WORK ORDER. Your job is to retype all of the data word for word, leaving every image out.

INFORMATION SHOWN.
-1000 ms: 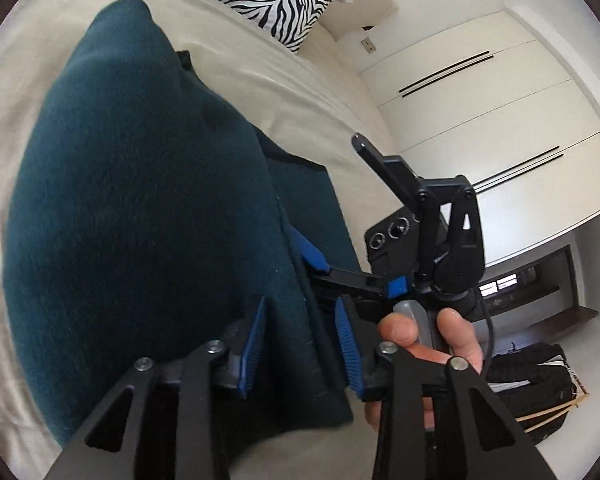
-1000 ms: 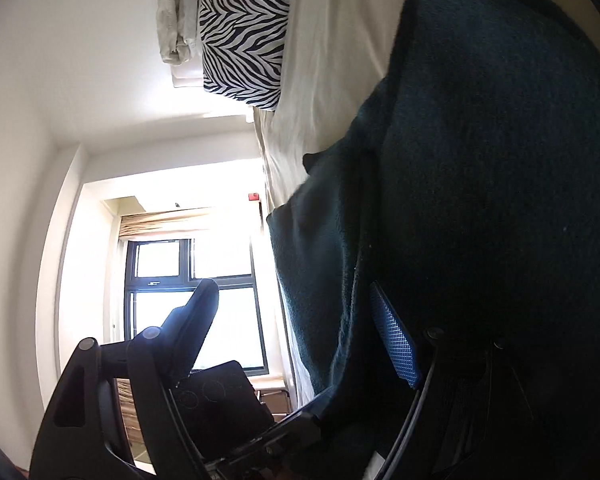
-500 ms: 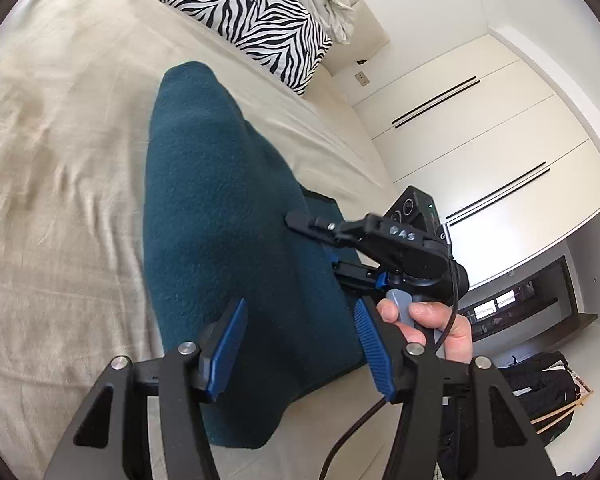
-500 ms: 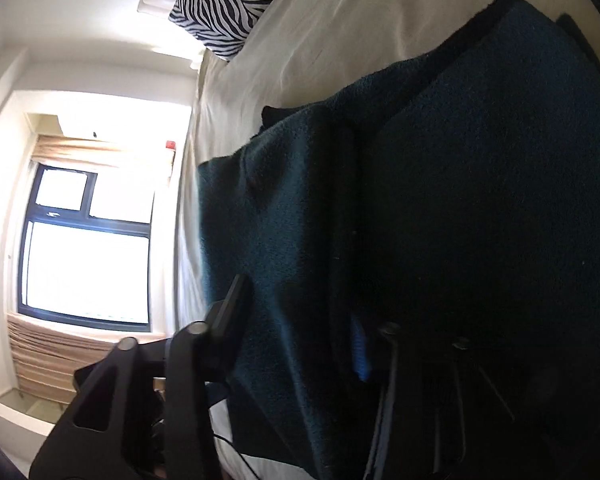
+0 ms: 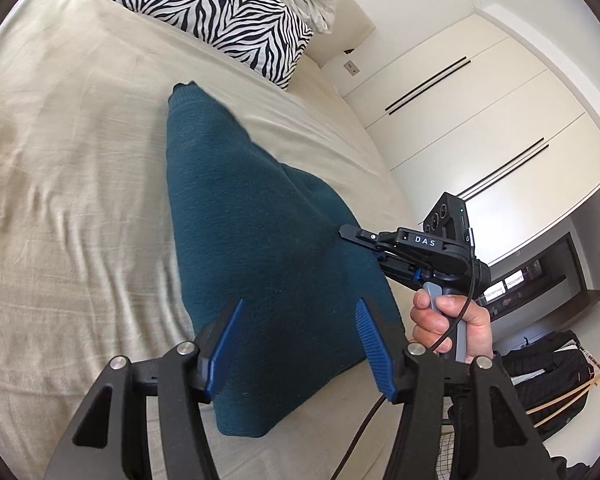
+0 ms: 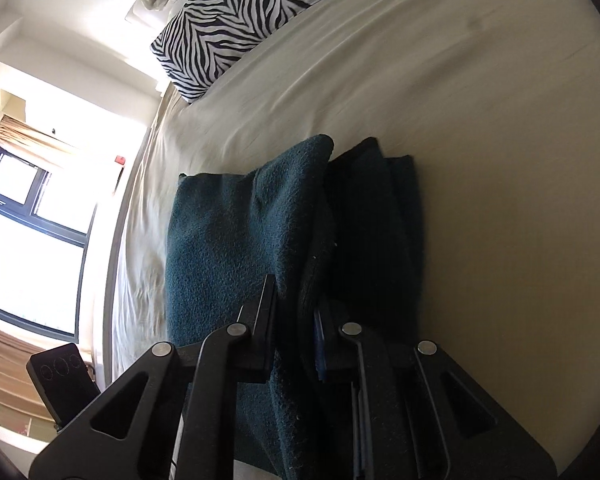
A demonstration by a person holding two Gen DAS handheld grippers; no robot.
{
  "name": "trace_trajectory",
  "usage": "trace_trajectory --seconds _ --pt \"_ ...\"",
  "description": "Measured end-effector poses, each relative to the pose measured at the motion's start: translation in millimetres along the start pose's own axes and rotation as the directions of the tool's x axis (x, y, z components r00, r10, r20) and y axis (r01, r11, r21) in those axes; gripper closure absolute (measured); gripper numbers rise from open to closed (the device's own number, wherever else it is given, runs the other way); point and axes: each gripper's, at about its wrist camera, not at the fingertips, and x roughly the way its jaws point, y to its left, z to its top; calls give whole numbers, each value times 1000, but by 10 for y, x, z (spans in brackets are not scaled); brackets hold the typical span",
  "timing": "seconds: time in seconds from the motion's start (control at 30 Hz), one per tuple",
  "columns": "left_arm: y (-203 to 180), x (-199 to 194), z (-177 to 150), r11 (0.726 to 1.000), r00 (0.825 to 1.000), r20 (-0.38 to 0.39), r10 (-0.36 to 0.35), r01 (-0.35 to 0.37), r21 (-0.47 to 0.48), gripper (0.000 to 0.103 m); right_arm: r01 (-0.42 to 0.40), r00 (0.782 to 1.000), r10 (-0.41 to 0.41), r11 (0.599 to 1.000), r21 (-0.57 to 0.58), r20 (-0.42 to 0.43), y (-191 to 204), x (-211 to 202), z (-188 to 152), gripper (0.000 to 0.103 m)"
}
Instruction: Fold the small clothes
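Note:
A dark teal fleece garment [image 5: 240,220] lies folded lengthwise on the beige bed sheet [image 5: 60,160]. Its right side is pulled up into a tent. My right gripper [image 5: 342,233], held by a hand [image 5: 448,320], reaches in from the right and pinches that raised edge. In the right wrist view a fold of the garment [image 6: 212,248] runs between the closing jaws of the right gripper [image 6: 294,300], pinched there. My left gripper [image 5: 300,304] hovers open over the garment's near end, its blue pads [image 5: 224,336] clear of the cloth.
A zebra-print pillow [image 5: 228,12] and a crumpled white one lie at the head of the bed. White wardrobe doors [image 5: 480,120] stand to the right, with a black bag [image 5: 548,372] on the floor below them. A bright window [image 6: 28,220] is beyond the bed's far side.
The right gripper's jaws have closed on a fold of the garment and raised it. The left gripper has drawn back off the cloth and opened a little wider.

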Motion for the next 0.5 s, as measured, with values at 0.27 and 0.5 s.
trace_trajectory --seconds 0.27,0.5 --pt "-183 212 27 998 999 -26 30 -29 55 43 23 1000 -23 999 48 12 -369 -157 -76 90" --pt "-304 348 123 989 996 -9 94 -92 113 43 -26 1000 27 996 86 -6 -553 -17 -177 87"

SOLUTION FOR THIS TASK.
-1000 ms: 
-1000 ms: 
-500 ms: 
-500 ms: 
+0 ms: 
+0 ms: 
A demonstration by a person holding two Gen DAS handheld grippers; no robot.
{
  "name": "trace_trajectory",
  "usage": "trace_trajectory --seconds _ --pt \"_ ...\"",
  "description": "Measured end-effector poses, each relative to the pose measured at the motion's start: translation in millimetres along the start pose's own axes and rotation as the directions of the tool's x axis (x, y, z components r00, r10, r20) and y axis (r01, r11, r21) in those axes; gripper closure absolute (measured); gripper numbers rise from open to closed (the device's own number, wherever else it is given, runs the other way); point and axes: each gripper's, at about its wrist camera, not at the fingertips, and x roughly the way its jaws point, y to its left, z to its top; calls give whole numbers, each value times 1000, but by 10 for y, x, z (spans in brackets are not scaled); brackets hold the typical span",
  "timing": "seconds: time in seconds from the motion's start (control at 30 Hz), one per tuple",
  "columns": "left_arm: y (-203 to 180), x (-199 to 194), z (-177 to 150), r11 (0.726 to 1.000), r00 (0.825 to 1.000), r20 (-0.38 to 0.39), r10 (-0.36 to 0.35), r01 (-0.35 to 0.37), r21 (-0.47 to 0.48), gripper (0.000 to 0.103 m); right_arm: r01 (-0.42 to 0.40), r00 (0.782 to 1.000), r10 (-0.41 to 0.41), r11 (0.599 to 1.000), r21 (-0.57 to 0.58), r20 (-0.42 to 0.43), y (-191 to 204), x (-211 to 202), z (-188 to 152), gripper (0.000 to 0.103 m)"
}
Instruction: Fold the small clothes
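Note:
A dark teal fleece garment [image 5: 240,220] lies folded lengthwise on the beige bed sheet [image 5: 60,160]. Its right side is pulled up into a tent. My right gripper [image 5: 342,233], held by a hand [image 5: 448,320], reaches in from the right and pinches that raised edge. In the right wrist view a fold of the garment [image 6: 212,248] runs between the closing jaws of the right gripper [image 6: 294,300], pinched there. My left gripper [image 5: 300,304] hovers open over the garment's near end, its blue pads [image 5: 224,336] clear of the cloth.
A zebra-print pillow [image 5: 228,12] and a crumpled white one lie at the head of the bed. White wardrobe doors [image 5: 480,120] stand to the right, with a black bag [image 5: 548,372] on the floor below them. A bright window [image 6: 28,220] is beyond the bed's far side.
The right gripper's jaws have closed on a fold of the garment and raised it. The left gripper has drawn back off the cloth and opened a little wider.
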
Motion for the next 0.5 s, as measured, with values at 0.27 and 0.5 s.
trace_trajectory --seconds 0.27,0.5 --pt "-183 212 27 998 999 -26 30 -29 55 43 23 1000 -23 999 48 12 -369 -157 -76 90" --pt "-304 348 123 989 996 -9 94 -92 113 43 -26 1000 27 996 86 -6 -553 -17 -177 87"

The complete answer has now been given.